LONESOME HIGHWAY 200

By Rick and Susie Graetz

From the center of the state at Lewistown, it is 262 miles to Sidney and just a few miles farther to the Dakota line. At night you can drive 50 miles or more and never see another vehicle. Fly over it at after dark and you rarely notice a light. This far-flung portion of Hwy 200 traverses Montana’s loneliest stretch of geography.

But loneliness is this huge swath of landscape’s greatest asset. For what it lacks in civilization, it makes up for in the grandeur of the prairie and the echoes of history. Montana Hwy 200, originating at the Idaho border in the northwest part of our state, is your trail across this great section of America.

Departing Lewistown with the compass pointing towards the sunrise, the road climbs through the western foothills of the forest covered Judith Mountains, an island uplift in the vast sea of Montana’s Northern Great Plains. Atop the pass, to the south you get a glimpse of the elongated mass of the Big and Little Snowy mountains. The view-shed to the northwest brings out the lower lying North and South Moccasins. Gravitating down the east slope of the pass, the northern reaches of the Judiths, marked by the distinct form of Black Butte, are tailing off towards your left. Few ranches are visible on the way to Hwy 200’s junction with Hwy 19, coming in from the north. Here, the small community of Grass Range is just one mile down the road. A busy café and gas station sit on the edge of town.

For a worthy side trip – assuming that you have several days to complete the journey, head north on Hwy 19 towards Malta. It’s 39 miles straight ahead to the Missouri River crossing and the western end of the 1.1 million-acre Charles M. Russell National Wildlife Refuge. The folks at the Sand Creek Wildlife Station at the top of the hill on the south side of the river can give you plenty of information on what to see and do in this wildlife haven. Camp at the James Kipp Recreation site off the Fred Robinson Bridge for the night.
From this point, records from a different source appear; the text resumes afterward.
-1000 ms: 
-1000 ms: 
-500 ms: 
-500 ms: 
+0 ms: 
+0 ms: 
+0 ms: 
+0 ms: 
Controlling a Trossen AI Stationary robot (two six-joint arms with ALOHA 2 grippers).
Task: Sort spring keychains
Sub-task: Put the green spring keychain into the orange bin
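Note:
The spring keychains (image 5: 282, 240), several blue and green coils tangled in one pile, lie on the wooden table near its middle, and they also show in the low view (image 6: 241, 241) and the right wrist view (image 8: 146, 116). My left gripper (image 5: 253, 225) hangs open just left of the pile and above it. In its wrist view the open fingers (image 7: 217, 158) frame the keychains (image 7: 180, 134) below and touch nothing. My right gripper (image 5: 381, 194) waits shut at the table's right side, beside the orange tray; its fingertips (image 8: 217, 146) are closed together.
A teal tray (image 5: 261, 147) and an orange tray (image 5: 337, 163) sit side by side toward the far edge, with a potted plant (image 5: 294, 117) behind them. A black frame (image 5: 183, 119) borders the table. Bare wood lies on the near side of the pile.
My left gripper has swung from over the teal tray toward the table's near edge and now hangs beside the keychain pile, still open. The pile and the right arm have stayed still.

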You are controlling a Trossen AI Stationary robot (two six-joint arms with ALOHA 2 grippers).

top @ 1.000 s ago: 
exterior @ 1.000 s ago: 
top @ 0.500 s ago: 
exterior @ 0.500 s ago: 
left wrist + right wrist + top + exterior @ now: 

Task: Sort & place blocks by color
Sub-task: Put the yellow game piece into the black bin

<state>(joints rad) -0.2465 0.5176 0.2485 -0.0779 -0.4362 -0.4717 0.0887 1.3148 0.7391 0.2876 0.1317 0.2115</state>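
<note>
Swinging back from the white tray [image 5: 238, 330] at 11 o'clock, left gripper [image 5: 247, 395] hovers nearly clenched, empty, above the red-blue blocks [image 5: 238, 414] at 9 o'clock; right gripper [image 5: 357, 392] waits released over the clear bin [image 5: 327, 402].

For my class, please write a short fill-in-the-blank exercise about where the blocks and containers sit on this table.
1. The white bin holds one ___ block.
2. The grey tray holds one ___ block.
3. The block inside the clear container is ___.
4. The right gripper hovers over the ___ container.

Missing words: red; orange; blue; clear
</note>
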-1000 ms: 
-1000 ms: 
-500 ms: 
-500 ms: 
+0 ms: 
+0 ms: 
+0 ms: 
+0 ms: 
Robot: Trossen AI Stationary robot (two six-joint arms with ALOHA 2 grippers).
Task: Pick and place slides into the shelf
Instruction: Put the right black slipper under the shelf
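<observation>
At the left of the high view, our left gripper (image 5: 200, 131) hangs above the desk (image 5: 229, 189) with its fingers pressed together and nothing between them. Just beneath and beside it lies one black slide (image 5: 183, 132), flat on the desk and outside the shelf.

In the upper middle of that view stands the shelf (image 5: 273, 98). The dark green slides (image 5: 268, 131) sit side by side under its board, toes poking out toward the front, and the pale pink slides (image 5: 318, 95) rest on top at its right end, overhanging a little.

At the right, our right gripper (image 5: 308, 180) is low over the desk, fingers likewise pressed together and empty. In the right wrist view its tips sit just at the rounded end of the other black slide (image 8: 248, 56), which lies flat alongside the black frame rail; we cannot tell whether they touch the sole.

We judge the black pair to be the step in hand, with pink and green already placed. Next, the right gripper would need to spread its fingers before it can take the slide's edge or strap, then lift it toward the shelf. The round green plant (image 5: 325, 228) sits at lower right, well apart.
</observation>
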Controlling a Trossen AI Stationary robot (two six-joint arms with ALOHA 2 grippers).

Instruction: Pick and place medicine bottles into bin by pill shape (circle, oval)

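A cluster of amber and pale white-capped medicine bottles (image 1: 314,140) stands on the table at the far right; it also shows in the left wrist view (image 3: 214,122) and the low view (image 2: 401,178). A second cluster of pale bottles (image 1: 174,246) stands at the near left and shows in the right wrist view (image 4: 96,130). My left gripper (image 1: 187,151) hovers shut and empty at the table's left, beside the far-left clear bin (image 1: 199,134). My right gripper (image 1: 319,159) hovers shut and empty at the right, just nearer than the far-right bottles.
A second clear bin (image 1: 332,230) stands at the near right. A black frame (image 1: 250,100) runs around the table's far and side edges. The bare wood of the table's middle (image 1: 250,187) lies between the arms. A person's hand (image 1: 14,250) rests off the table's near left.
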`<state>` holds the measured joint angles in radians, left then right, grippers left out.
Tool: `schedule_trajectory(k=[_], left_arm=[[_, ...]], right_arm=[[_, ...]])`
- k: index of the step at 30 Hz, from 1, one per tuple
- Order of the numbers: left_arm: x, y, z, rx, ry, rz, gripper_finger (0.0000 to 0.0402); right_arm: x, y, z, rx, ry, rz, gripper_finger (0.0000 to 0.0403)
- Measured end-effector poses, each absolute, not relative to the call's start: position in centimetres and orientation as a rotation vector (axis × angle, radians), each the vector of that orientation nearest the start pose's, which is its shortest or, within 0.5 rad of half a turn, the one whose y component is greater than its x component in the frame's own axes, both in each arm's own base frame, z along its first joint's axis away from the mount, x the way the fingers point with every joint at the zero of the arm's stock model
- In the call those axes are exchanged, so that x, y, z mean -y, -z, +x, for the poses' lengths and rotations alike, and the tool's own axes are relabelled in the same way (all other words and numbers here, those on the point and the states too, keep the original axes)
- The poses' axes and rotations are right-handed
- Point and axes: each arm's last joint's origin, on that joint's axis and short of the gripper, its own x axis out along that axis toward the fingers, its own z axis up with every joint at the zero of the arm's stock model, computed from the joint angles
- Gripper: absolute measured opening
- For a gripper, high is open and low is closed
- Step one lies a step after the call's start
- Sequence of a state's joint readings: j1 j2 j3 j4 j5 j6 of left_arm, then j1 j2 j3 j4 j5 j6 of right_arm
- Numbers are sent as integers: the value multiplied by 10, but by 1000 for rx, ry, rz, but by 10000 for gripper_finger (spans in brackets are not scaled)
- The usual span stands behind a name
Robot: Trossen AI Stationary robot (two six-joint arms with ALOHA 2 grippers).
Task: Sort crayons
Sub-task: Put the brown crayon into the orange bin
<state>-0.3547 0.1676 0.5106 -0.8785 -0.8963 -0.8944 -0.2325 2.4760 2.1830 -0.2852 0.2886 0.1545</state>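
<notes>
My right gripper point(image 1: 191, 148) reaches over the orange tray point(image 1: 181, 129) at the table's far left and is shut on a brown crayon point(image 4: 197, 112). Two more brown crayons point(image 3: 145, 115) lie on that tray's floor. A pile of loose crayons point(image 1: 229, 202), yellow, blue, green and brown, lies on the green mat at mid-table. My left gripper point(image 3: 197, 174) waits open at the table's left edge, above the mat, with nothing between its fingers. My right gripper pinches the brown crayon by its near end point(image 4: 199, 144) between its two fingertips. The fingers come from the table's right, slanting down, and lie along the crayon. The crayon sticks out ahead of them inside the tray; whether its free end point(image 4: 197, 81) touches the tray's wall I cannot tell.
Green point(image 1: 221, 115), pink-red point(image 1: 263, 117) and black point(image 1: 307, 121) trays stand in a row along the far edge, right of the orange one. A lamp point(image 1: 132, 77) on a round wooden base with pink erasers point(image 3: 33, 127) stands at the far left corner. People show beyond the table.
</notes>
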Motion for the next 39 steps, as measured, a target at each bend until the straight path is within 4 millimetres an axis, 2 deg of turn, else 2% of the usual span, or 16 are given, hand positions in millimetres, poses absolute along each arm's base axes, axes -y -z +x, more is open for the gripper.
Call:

When your adventure here is finished, head back south to Hwy 200. Once again moving eastward, it is 23 miles to Winnett, seat of Petroleum County. With the establishment of a Post Office in 1912, Winnett officially became a town and grew on the homestead rush and the discovery of one of the richest pockets of oil at Cat Creek in 1920. The demise of the same events emptied the community. Gas and food are available and it is worth stopping in to visit this place that in its heyday was rollicking and prosperous.

Fifteen miles beyond Winnett you will pass over the storied Musselshell River. Roads from here and Winnett lead into the Missouri River Breaks and the CMR Wildlife Refuge.

McDonald Creek edges the south flank of Hwy 200 beyond Winnett and empties into the Musselshell. The country along the way consists of a river bottom with pine-covered bluffs to the south and north. After crossing the Musselshell River, the road climbs through high hills with a mixture of sagebrush and an open forest of ponderosa and juniper pines. Up until now, you have been gradually descending from a high plateau that began at the foot of the Northern Rocky Mountains. Lewistown sits at an elevation of 3,963 feet, while Sidney is 1,931 feet above sea level.

At milepost 160, an historic sign points out the one-time location of Fort Musselshell on the Missouri River about 35 miles to the north. In the 1860s and 1870s, the fort served as a trading post and stopping place for Missouri River steamboats. The River Crow and Gros Ventre Indians also traded here. The sign points out that other tribes, namely the Assiniboine and Sioux, regarded “this Post as an amusement center where bands of ambitious braves could lie in ambush and get target practice on careless whites.”

This was a lawless land. Errant cowboys and outlaws considered the rancher’s four-footed inventory to be fair game. In 1884, Granville Stuart, often considered the grandfather of Montana, disposed of the cattle and horse rustlers holed up along the Musselshell, especially at its mouth with the Missouri, by subjecting them to vigilante justice carried out by “Stuart’s Stranglers.”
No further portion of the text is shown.